**WHAT THE TASK ASKS:**
Within the listing below, please copy exactly the lines between the line holding "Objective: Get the" and the line holding "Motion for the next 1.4", inclusive.

**DATA TO PROCESS:**
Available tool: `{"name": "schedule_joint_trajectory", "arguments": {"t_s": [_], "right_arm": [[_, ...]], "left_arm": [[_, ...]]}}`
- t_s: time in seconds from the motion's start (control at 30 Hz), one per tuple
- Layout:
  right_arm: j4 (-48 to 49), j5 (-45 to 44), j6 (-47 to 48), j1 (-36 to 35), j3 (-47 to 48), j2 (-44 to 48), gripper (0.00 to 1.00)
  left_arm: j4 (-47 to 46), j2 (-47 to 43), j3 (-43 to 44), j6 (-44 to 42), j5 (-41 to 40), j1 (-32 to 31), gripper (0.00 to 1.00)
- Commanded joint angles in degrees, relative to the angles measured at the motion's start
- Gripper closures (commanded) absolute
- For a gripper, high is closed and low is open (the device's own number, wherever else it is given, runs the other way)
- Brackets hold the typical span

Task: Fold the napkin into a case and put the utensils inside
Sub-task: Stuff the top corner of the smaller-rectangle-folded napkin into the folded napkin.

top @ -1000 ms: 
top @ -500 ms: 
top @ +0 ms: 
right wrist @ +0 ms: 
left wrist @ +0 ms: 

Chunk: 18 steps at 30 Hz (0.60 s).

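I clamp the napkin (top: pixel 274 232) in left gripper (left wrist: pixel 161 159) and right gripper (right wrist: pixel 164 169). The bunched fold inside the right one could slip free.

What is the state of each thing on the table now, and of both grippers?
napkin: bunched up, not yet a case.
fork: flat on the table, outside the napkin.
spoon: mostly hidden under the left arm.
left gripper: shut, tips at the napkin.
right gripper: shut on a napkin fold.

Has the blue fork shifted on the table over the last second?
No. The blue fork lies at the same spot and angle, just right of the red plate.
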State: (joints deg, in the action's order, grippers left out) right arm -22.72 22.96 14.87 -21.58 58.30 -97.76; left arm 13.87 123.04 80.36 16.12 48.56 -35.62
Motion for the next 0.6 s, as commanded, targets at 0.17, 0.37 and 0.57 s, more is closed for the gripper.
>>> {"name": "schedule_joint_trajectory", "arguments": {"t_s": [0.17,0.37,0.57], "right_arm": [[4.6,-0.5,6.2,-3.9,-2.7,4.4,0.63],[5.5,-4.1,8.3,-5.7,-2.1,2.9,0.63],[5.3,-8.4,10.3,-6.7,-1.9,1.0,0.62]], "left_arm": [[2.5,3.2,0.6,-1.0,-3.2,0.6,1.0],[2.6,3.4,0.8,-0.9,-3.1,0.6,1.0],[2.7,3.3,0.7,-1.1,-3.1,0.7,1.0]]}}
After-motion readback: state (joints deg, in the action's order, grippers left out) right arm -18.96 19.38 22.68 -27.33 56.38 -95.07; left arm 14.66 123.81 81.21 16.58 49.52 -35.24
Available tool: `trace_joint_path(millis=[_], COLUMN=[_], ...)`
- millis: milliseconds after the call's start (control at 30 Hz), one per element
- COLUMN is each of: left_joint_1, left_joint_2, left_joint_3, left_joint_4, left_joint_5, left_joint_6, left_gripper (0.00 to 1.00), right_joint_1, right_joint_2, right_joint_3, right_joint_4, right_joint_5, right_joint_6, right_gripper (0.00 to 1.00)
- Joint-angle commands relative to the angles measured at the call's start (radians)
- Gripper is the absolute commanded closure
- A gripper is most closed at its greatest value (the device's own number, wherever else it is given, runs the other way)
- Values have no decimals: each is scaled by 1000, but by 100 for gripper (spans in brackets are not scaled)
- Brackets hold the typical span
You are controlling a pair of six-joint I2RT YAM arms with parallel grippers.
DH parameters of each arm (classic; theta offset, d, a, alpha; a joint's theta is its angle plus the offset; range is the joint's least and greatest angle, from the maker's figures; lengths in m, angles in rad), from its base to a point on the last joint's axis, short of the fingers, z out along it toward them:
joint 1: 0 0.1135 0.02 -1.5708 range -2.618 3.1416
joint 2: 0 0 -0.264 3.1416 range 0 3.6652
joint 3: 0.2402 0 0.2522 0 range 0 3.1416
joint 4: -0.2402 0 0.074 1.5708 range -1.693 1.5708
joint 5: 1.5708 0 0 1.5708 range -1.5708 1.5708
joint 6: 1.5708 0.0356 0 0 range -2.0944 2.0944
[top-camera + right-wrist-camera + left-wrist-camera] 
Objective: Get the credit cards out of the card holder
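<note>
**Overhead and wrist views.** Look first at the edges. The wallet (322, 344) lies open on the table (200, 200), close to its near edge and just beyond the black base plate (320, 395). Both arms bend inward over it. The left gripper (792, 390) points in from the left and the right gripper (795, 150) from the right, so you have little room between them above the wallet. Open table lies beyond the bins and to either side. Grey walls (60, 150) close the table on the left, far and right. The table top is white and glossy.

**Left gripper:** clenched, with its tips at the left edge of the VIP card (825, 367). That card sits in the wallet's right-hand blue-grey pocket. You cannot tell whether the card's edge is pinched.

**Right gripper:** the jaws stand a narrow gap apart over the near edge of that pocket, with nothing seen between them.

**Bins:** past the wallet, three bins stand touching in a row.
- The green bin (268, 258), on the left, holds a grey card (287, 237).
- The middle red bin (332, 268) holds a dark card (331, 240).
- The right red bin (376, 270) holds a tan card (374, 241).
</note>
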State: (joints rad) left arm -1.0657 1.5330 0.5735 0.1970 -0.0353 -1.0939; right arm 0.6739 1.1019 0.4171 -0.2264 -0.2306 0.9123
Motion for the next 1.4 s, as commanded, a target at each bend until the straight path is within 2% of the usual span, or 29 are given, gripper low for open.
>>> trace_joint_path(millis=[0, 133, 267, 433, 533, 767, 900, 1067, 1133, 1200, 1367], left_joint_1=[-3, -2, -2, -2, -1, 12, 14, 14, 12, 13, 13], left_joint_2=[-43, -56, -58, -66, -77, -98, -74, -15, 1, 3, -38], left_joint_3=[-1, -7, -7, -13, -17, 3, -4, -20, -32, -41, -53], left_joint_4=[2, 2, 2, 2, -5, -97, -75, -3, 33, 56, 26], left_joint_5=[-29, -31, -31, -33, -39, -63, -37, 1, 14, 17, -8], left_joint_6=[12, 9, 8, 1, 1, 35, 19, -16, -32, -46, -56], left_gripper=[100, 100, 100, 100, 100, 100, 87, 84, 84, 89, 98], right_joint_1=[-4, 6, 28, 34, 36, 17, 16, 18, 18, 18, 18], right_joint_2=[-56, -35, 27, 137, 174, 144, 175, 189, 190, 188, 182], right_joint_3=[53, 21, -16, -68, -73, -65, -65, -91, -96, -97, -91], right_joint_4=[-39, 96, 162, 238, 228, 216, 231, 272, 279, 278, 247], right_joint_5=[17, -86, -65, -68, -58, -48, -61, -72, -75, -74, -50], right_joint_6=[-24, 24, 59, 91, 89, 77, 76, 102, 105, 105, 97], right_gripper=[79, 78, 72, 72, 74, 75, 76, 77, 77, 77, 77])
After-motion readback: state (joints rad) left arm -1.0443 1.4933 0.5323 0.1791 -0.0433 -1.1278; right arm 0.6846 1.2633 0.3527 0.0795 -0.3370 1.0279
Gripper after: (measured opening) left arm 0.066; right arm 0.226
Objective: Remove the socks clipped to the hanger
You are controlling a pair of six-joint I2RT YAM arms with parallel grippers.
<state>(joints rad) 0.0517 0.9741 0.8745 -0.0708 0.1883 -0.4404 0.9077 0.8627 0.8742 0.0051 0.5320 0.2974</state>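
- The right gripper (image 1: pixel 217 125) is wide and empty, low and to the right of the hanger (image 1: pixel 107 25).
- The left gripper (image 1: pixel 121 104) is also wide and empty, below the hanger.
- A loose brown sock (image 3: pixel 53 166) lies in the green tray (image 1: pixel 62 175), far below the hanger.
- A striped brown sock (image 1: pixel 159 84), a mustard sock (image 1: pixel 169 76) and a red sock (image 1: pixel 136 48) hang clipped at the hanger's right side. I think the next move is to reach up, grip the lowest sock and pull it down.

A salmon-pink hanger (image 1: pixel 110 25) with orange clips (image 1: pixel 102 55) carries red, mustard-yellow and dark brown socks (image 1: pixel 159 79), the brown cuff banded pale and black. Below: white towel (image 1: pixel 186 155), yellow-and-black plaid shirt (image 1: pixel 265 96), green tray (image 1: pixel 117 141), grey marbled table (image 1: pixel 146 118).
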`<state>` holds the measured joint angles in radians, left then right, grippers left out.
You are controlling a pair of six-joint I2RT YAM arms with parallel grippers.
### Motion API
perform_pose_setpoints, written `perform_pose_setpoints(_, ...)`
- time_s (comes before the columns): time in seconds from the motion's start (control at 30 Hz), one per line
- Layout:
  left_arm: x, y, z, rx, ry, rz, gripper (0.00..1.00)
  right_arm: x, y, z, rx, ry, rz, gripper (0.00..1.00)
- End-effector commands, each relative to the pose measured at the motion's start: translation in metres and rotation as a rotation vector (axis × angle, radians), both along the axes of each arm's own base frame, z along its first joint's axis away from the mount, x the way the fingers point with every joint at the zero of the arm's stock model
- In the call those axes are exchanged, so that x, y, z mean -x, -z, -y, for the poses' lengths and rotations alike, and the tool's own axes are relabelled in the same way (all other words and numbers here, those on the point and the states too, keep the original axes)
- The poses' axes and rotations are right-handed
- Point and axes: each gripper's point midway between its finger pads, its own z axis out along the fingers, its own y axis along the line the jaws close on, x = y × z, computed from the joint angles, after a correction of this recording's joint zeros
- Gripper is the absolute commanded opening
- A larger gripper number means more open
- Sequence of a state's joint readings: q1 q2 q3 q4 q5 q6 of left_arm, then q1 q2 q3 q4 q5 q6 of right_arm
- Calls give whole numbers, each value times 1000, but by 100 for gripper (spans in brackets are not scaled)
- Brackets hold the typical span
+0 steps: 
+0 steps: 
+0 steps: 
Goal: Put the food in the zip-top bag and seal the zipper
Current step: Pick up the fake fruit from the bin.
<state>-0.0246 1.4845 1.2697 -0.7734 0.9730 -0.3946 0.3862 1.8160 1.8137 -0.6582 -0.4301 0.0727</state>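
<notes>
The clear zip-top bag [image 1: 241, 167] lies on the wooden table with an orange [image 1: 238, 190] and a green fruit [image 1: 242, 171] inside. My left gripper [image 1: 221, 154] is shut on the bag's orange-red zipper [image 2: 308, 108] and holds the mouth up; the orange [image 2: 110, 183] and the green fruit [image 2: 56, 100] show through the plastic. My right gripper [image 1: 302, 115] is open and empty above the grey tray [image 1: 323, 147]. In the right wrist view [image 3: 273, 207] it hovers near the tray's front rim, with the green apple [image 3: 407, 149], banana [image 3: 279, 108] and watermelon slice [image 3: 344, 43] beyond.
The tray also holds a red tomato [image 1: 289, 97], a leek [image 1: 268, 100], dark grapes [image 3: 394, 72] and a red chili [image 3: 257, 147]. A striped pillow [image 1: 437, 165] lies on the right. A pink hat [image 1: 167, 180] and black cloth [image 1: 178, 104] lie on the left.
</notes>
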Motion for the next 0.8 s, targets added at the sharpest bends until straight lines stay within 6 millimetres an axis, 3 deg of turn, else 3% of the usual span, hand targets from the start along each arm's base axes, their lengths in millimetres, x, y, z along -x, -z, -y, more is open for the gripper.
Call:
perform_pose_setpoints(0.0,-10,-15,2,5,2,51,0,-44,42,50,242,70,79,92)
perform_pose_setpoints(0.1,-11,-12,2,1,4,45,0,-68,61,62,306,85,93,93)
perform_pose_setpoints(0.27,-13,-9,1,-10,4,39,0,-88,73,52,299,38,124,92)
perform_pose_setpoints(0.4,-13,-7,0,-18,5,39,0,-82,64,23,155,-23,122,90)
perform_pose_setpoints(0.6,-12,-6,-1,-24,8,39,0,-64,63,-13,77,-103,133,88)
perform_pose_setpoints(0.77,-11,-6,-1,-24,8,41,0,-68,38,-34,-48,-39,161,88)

**RESPONSE:**
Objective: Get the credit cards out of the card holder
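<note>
**Overhead and wrist views.** Look first at the edges. The wallet (322, 344) lies open on the table (200, 200), close to its near edge and just beyond the black base plate (320, 395). Both arms bend inward over it. The left gripper (792, 390) points in from the left and the right gripper (795, 150) from the right, so you have little room between them above the wallet. Open table lies beyond the bins and to either side. Grey walls (60, 150) close the table on the left, far and right. The table top is white and glossy.

**Left gripper:** clenched, with its tips at the left edge of the VIP card (825, 367). That card sits in the wallet's right-hand blue-grey pocket. You cannot tell whether the card's edge is pinched.

**Right gripper:** the jaws stand a narrow gap apart over the near edge of that pocket, with nothing seen between them.

**Bins:** past the wallet, three bins stand touching in a row.
- The green bin (268, 258), on the left, holds a grey card (287, 237).
- The middle red bin (332, 268) holds a dark card (331, 240).
- The right red bin (376, 270) holds a tan card (374, 241).
</note>
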State: (joints rad) left arm -1.0657 1.5330 0.5735 0.1970 -0.0353 -1.0939; right arm 0.6739 1.1019 0.4171 -0.2264 -0.2306 0.9123
Motion for the next 1.4 s, as commanded, a target at each bend until the straight path is within 2% of the usual span, or 29 are given, gripper low for open.

The answer has been fully written out.